Мальчик бросает на него вопросительный взгляд.
– Он не знает ее имени, – говорит он. – При нем было письмо, когда он садился на судно, однако оно потерялось.
– Шнурок лопнул, – говорит мальчик.
– Письмо было в кошеле, – объясняет он, – который висел у него на шее на шнурке. Шнурок лопнул, и письмо потерялось. По всему кораблю искали. Но так и не нашли.
– Оно упало в море, – говорит мальчик. – Его рыбы съели.
Ана хмурится.
– Если ты не помнишь мамино имя, можешь сказать, как она выглядела? Можешь ее нарисовать?
Мальчик качает головой.
– Значит, твоя мама потерялась, и ты не знаешь, где ее искать. – Ана умолкает, осмысливает. – Как бы ты отнесся, если бы твой padrino стал подыскивать тебе другую маму, чтобы она тебя любила и заботилась о тебе?
– Что такое padrino? – спрашивает мальчик.
– Вы всё пытаетесь присвоить мне роли, – встревает он. – Я не отец Давиду и не padrino. Я просто помогаю ему встретиться с матерью.

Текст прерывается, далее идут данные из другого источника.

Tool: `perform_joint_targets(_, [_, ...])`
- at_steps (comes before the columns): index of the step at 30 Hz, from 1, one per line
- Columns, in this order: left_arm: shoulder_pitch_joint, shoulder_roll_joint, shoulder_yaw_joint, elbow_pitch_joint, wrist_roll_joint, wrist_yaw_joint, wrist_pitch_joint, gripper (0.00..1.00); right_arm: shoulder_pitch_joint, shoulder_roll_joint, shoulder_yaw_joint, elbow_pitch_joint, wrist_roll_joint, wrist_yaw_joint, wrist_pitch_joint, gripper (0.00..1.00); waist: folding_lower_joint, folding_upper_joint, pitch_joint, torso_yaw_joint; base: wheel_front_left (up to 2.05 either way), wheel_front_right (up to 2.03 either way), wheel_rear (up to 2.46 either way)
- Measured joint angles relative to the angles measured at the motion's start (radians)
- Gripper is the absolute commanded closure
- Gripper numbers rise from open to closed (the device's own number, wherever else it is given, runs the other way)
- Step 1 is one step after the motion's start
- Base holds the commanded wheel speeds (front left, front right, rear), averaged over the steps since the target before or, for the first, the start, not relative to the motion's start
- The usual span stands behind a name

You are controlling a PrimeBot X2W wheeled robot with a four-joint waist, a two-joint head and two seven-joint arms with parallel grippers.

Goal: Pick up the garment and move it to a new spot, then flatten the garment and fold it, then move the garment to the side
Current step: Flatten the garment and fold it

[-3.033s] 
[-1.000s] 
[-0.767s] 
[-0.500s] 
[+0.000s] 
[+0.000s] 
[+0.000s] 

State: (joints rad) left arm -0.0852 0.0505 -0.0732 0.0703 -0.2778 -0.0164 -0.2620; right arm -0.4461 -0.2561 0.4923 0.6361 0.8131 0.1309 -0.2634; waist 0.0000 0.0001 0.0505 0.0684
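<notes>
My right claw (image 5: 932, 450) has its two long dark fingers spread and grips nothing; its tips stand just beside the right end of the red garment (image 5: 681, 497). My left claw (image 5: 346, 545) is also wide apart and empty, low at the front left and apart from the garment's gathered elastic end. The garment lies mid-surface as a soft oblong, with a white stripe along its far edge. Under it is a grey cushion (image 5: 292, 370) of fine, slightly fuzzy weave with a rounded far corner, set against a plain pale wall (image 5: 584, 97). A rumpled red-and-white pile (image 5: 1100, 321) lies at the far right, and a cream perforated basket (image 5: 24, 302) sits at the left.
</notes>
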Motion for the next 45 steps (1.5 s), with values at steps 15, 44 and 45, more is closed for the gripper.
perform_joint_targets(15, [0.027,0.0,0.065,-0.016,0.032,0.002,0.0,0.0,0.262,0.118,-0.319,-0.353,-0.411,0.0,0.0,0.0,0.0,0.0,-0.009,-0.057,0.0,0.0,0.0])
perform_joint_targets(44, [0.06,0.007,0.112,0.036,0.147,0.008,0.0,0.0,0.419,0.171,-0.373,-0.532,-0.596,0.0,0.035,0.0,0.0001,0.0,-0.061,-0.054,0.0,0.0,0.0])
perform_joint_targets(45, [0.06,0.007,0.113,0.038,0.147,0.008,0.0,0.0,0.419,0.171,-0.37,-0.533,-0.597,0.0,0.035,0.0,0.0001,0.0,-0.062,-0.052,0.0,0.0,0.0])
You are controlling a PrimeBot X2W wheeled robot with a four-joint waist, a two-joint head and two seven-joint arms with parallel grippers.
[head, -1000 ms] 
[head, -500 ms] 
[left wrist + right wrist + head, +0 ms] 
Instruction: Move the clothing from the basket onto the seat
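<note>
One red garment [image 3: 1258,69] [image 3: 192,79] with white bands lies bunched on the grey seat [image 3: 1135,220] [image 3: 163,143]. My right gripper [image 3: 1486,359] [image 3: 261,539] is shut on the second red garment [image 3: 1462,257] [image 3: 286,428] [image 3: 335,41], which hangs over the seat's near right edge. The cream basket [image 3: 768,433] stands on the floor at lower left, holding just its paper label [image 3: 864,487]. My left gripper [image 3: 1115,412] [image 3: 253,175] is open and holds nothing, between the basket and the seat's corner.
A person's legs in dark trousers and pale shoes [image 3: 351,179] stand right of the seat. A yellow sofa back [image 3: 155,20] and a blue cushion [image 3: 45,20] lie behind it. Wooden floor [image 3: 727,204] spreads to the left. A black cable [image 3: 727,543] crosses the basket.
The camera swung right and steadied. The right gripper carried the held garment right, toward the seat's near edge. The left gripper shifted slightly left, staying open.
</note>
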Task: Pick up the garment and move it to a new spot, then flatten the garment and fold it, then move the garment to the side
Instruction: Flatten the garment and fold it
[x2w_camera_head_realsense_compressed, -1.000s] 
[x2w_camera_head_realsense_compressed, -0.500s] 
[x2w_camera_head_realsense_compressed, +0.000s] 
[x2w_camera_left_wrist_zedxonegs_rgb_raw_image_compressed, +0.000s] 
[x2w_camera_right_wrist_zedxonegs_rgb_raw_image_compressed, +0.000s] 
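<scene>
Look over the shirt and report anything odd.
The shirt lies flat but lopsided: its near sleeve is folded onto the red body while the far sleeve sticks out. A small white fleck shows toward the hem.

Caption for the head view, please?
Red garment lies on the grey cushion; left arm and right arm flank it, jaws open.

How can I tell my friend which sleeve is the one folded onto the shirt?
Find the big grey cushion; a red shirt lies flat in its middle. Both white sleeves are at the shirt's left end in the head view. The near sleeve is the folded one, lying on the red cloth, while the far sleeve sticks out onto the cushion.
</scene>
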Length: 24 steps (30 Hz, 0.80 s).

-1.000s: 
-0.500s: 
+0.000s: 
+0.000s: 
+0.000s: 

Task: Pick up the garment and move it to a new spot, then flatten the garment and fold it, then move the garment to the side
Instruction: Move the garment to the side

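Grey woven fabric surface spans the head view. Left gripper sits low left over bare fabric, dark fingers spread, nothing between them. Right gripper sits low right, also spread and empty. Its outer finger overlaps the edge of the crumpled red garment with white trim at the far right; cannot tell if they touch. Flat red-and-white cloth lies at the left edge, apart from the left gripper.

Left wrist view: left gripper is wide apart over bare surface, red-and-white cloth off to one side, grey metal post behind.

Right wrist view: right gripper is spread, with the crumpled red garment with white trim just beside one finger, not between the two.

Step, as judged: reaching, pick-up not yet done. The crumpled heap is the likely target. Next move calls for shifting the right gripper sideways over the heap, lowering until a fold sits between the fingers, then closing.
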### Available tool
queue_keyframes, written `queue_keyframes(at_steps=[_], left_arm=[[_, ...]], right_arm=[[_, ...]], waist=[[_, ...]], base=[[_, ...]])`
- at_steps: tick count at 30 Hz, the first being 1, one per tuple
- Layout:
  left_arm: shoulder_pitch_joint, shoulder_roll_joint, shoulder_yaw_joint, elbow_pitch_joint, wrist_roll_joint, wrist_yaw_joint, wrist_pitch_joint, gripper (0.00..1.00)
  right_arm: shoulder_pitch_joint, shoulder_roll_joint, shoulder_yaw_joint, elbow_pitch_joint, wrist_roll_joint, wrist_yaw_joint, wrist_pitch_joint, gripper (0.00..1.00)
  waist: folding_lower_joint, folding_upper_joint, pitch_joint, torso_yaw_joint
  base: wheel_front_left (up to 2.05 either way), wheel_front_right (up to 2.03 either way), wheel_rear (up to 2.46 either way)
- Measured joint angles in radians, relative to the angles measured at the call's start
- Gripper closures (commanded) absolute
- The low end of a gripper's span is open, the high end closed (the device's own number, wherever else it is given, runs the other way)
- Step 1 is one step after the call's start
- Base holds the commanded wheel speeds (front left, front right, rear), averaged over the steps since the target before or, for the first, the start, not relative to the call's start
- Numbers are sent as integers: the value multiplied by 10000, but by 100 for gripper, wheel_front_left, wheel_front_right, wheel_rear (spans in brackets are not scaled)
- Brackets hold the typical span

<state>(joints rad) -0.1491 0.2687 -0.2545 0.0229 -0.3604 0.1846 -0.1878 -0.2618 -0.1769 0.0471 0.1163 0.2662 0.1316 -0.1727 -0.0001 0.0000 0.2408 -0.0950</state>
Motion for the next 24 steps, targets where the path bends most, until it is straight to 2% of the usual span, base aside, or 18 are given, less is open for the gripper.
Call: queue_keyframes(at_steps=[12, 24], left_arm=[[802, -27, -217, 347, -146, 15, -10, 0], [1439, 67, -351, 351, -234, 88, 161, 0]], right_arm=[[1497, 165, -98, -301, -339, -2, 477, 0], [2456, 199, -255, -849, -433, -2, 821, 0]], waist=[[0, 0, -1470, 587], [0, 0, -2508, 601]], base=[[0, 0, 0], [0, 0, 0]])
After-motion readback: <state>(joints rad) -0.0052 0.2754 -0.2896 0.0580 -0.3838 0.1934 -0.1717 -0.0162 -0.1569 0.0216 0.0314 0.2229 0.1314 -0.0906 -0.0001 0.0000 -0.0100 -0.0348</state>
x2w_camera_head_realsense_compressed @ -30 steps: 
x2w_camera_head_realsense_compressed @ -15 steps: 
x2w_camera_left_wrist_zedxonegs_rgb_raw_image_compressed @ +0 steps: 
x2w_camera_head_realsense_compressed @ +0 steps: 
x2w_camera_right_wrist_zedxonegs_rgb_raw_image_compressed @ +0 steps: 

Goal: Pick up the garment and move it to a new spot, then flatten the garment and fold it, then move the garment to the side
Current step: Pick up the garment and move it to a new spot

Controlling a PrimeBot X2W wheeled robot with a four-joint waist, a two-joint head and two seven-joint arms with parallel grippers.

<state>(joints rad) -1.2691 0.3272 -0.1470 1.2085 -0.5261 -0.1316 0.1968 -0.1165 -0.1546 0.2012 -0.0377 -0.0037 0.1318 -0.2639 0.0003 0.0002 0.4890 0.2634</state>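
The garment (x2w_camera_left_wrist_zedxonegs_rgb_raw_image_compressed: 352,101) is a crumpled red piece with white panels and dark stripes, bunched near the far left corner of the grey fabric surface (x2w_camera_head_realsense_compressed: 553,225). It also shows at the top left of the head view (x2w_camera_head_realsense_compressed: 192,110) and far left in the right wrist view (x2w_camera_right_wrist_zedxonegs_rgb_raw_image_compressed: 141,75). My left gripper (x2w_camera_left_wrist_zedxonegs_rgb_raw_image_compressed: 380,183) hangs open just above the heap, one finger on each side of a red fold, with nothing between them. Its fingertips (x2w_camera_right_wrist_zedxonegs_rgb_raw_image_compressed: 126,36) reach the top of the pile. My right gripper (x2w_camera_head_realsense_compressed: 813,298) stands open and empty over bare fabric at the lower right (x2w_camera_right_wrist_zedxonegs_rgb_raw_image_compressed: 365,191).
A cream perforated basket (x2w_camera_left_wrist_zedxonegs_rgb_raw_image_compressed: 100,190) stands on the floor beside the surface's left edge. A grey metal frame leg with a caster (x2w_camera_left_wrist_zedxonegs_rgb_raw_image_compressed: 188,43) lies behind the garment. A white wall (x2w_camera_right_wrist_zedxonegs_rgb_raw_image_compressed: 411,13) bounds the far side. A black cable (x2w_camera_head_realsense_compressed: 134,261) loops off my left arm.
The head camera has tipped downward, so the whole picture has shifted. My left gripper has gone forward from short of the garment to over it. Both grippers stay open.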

Она не обращает внимания на его отповедь.
– Если вы найдете себе жену, – говорит она, – эта женщина могла бы стать ему матерью.
Он хохочет.
– Какая женщина захочет выйти замуж за такого мужчину, как я, – чужака, у которого нет за душой даже смены одежды? – Он ожидает, что девушка заспорит, но нет. – Кроме того, даже если бы я нашел себе жену, откуда знать, что она захочет, знаете, приемного ребенка? И примет ли ее наш юный друг?
– Никогда не знаешь. Дети приспосабливаются.
– Да что вы заладили! – В нем вспыхивает гнев. Что эта самоуверенная девушка знает о детях? И по какому праву она ему проповедует? И тут части картинки сходятся. Неказистая одежда, обескураживающая суровость, разговоры о заступниках… – Вы не монахиня часом, Ана? – спрашивает он.
Она улыбается.
– С чего вы взяли?
– Вы из тех, кто покинул монастырь и живут в миру? Выполняют работу, за которую больше никто не хочет браться, – в тюрьмах, приютах, лечебницах? В центрах приема беженцев?
– Какая нелепость. Конечно, нет. Центр – не тюрьма. И не благотворительное заведение. Это часть социальной программы.
– Пусть так, но как можно терпеть нескончаемый поток людей вроде нас – беспомощных, невежественных, нуждающихся, без какой-нибудь веры, что придает сил?
– Веры? Вера здесь вообще ни при чем. Вера бывает в то, что делаешь, даже если это не приносит видимых плодов. Центр не таков. Прибывающим людям нужна помощь, и мы им помогаем. Мы помогаем, и жизнь их улучшается. Это все видно. Ничто здесь не требует слепой веры. Мы делаем свою работу, и все устраивается хорошо. Проще некуда.